5 Best Snacks To Eat At Your Desk

If you have an early breakfast lunch can seem an age away – these snacks will tackle your cravings and keep you on track to a healthier diet

An image of 5 Best Snacks To Eat At Your Desk

Ever get struck by the mid-morning munchies? Continually feel that 3pm sugar craving that inevitably brings you to the vending machine for a sweet treat to perk you up? That’s okay, it's no bad thing to grab a sweet treat now and again, but if you’re out to reduce your daily calorie count in a bid to shape up, ditching those sugary or fatty snacks will definitely help.

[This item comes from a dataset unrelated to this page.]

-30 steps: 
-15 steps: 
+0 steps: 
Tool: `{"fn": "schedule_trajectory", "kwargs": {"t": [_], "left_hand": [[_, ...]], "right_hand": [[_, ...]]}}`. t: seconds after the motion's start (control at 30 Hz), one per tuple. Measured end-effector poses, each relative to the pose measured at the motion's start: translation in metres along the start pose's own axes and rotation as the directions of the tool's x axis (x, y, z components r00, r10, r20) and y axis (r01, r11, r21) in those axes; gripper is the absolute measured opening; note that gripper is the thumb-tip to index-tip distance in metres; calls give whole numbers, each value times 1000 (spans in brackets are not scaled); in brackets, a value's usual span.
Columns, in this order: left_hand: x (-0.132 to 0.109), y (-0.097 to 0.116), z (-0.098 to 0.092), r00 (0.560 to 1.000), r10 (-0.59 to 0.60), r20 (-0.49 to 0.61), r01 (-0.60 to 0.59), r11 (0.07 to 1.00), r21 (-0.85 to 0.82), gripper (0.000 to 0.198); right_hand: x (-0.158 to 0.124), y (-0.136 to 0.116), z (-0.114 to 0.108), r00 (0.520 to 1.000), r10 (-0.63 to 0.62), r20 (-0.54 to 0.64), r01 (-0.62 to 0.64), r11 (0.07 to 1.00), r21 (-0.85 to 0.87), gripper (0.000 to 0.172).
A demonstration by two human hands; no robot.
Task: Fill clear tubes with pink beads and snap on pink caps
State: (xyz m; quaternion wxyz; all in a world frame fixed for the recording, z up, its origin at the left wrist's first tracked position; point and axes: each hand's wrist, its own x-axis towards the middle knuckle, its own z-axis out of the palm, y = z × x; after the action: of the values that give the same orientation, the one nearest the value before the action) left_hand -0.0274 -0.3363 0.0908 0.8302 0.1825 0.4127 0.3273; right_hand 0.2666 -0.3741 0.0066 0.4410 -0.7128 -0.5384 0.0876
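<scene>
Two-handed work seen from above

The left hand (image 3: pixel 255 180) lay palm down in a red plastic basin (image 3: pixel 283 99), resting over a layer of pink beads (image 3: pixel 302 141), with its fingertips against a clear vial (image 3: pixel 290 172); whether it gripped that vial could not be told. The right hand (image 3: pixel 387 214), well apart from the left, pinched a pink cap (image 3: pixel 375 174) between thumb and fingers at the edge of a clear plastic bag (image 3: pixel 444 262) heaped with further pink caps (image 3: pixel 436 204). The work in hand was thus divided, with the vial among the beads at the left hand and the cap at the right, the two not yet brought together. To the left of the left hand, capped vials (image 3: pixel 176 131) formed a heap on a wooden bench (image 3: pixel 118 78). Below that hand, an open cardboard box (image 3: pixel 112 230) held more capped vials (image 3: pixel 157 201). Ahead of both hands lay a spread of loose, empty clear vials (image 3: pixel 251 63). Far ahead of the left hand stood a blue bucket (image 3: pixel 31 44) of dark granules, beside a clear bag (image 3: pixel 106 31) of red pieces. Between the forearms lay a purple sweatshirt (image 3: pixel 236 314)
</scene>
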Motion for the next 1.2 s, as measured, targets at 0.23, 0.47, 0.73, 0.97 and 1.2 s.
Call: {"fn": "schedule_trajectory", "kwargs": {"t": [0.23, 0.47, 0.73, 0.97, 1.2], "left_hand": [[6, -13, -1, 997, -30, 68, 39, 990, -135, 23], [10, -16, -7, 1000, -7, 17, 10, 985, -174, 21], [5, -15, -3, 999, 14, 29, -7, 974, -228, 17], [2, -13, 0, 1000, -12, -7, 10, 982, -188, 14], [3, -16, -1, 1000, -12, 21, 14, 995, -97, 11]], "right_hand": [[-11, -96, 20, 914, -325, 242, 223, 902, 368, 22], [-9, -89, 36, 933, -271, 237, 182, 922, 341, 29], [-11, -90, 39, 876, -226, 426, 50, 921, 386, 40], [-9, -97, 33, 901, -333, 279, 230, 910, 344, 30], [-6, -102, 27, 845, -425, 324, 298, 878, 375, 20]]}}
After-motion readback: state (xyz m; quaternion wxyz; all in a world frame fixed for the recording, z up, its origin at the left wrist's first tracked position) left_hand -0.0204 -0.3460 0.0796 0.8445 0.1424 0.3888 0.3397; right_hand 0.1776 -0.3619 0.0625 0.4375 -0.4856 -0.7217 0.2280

As a result, we've come up with five snacks that can be enjoyed at your desk. That way, even if you swap one vending machine visit per week with one of the following, you'll be on your way to a healthier diet.

1

Yoghurt and honey

Yogurt is low in fat, high in calcium and good for your stomach. A recent study found that people who got their calcium from yogurt rather than other dairy sources lost more weight around the tummy area. Opt for low-fat, unflavoured varieties containing probiotic bacteria and add a touch of sweetness with honey. Honey has been shown to increase the blood's level of protective antioxidants, and may also be a useful diet addition for people with high cholesterol. According to research, using honey instead of sugar or an artificial sweetener can reduce total cholesterol and triglyceride levels and increase HDL ('good') cholesterol.

Portion size: One 120g pot of yoghurt, plus one tablespoon of honey = 140 calories (approx. 590 kilojoules).

2

Avocado toast

Avocado is something of a 'superfood'. It's rich in vitamin E, high in mono-unsaturated fats and a good source of potassium - as well as vitamin B6, which aids the process of serotonin synthesis (a process that promotes good mood). Spread half a 'medium ripe' avocado on a slice of wholemeal toast to get a tasty, wholesome, low-GI snack containing a healthy dose of fibre. If you like a spicy touch, maybe sprinkle it with a dash of Tabasco sauce.

Portion size: Half an avocado on one slice of wholemeal bread = 220 calories (approx. 920 kilojoules).

3

Almonds and apricots

Almonds are high in protein and fibre, as well as being low-GI, a good source of magnesium, and rich in vitamin E (an antioxidant). Dried apricots, on the other hand, are rich in carotenes - which may lower the risk of cancers of the throat and lungs - and provide you with potassium, iron, calcium, silicon, phosphorus, and vitamin C. Interestingly, dried apricots have a far greater nutritional value than fresh ones because the nutrient content is so concentrated. Gram for gram, dried apricots have twelve times the iron, seven times the fibre and five times the vitamin A of fresh ones. The best way to eat this snack is to impale the almonds in the apricots.

Portion size: six to eight apricots plus 20 -25 almonds = around 250 calories (approx. 1050 kilojoules).

4

Banana, mango and pineapple smoothie

Smoothies are real fillers and can even be enjoyed if you have a ‘no eating at the desk’ work policy. Granted, you can't just set up a blender next to the photocopier, but you can easily make up a batch for brekkie and save the rest for later in the day. Individual smoothie makers than double as travel cups are increasingly popular and make it really quick and easy to whip up a smoothie in the morning just before you head out the door.

A banana, mango and pineapple power smoothie will provide a hefty portion of beta-carotene, folic acid, fibre, vitamins B, C and E, and essential minerals. Skimmed milk also adds protein and calcium. For two servings you need the flesh of a ripe mango, half a chopped, peeled and cored, fresh pineapple, a small banana or half a large banana (chopped), the juice of half or a full lime (according to taste), 150ml skimmed milk, and eight ice cubes. Simply crush the ice in the blender, add the fruit and milk and then blend until smooth.

Portion size: One serving of smoothie = around 177 calories (approx. 740 kilojoules).

5

Peanut butter on crispbreads

This offers a perfect combination of protein, fat, carbohydrate and lots of fibre. While peanut butter is high in fat, it's the unsaturated ('good') kind and peanuts are a great source of the antioxidant vitamin E. Peanut butter is also rich in protein, so is an especially good option for vegetarians, and a good source of magnesium too. Spread the peanut butter on rye crispbreads, which are low in salt, high in fibre and have a low GI - so you won't get an energy high followed by a crash.

Portion size: Two teaspoons of peanut butter on two rye crispbreads = 180 calories (approx. 750 kilojoules).